I had help from my line manager in my previous role.
She helped me to consider my skills and helped me access the Chartered Management Course.
She also helped me a lot by considering how to implement changes so that things could improve within my role.
She acknowledged that the difficulties I was experiencing were not due to a lack on my part, helped me consider what was best for me, and how to be more boundaried in my role.
I also had help from the people who I sought out in a similar role to my new role. They helped signpost me to information about my role, which was useful for the application process.
Whilst in the new role, I’ve found support through my local peers as there are other practice managers in the area. We meet monthly to discuss developments and I’ve sought guidance here. I’m also fortunate that I can go to another practice in the health centre where I’m based and ask for advice.
I’m now at the stage in my role where I’ve been able to offer guidance to others in our group.
What have you learnt in the process?
I’ve learned that I’m capable and that moving to another career is possible.
I learned that making a change wasn’t as scary as I thought it’d be!
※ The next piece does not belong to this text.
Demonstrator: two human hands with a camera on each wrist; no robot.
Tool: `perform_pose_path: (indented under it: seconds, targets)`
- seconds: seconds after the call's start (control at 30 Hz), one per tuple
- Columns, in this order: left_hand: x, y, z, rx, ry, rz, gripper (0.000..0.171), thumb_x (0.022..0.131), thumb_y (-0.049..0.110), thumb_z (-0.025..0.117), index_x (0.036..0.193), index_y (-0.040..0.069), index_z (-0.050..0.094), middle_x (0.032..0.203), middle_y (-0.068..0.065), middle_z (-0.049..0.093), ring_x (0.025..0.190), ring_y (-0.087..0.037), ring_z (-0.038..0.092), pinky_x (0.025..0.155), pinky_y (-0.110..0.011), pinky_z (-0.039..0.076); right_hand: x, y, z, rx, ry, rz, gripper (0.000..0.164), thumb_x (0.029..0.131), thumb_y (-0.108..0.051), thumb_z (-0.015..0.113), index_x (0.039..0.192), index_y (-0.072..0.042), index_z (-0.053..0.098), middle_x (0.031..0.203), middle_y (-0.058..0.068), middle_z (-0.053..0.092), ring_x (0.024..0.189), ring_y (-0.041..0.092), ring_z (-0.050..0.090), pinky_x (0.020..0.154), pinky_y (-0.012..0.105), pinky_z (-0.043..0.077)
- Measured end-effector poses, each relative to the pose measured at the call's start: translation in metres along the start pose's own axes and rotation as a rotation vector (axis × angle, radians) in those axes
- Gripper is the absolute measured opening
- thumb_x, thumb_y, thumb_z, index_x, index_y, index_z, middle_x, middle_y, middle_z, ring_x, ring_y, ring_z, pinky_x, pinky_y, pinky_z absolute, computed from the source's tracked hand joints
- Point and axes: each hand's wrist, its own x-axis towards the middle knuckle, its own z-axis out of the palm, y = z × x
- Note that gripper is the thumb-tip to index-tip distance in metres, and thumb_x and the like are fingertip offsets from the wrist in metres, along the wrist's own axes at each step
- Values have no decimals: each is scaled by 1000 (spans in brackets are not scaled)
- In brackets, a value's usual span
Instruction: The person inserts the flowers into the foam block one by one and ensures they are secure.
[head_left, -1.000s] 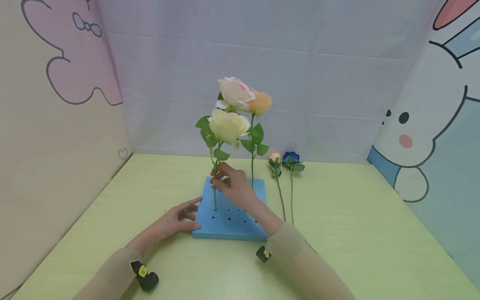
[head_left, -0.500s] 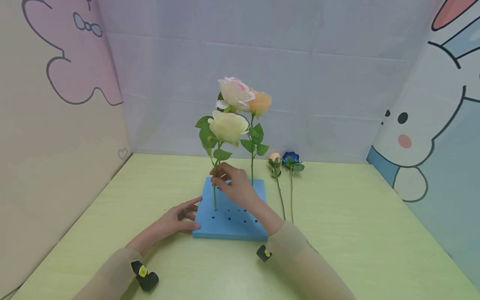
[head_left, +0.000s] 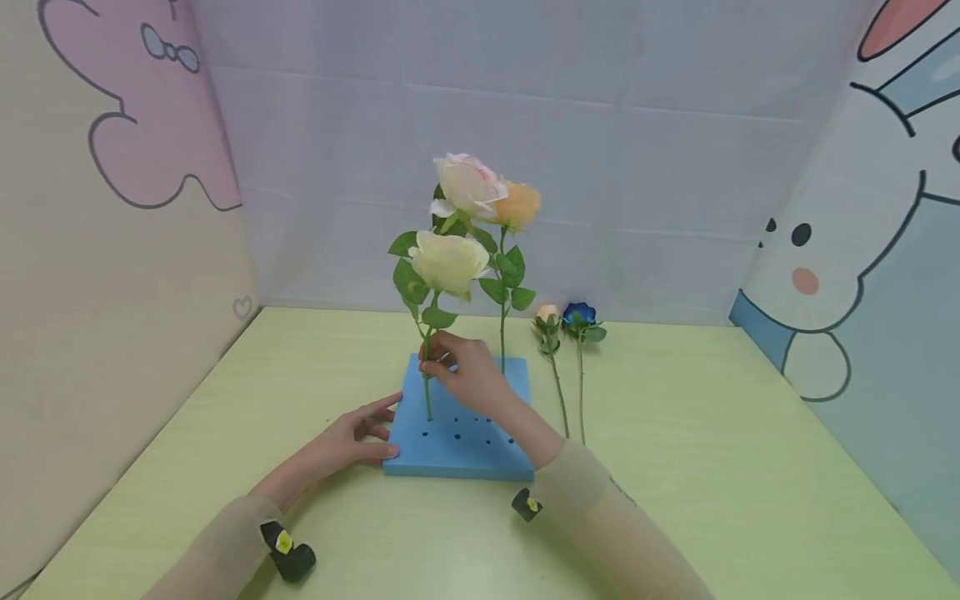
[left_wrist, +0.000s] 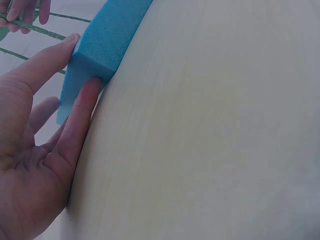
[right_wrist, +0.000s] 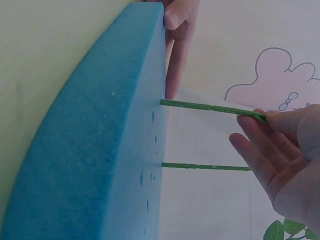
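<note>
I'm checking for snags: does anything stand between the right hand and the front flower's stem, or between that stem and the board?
Nothing visible does. The right hand pinches the stem, and its lower end meets the board. The left hand touches the board's edge, away from the stem.

Head view forward and down, wrist views close, seemingly sideways, sharing blue block (head_left: 442,423)
</note>
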Motion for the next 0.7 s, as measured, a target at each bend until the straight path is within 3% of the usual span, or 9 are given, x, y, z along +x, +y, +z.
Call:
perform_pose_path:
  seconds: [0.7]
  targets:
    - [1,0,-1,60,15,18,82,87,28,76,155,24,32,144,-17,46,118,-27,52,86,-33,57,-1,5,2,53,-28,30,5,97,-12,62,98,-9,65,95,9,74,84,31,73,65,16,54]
The move was not difficult for me in that I’ve been able to learn my role and establish a good rapport with my team quickly.
What do you wish you'd done differently?
I wish I’d made the change sooner.
I’d been unsure about how to change my career as I’d worked in health and social care since graduating university and was unsure where my skill set would be transferable in other sectors.
What would you advise others to do in the same situation?
I’d advise others to make use of any opportunities that arise to develop their skills, such as through work-related qualifications.
This will help to build transferable skills as well as confidence.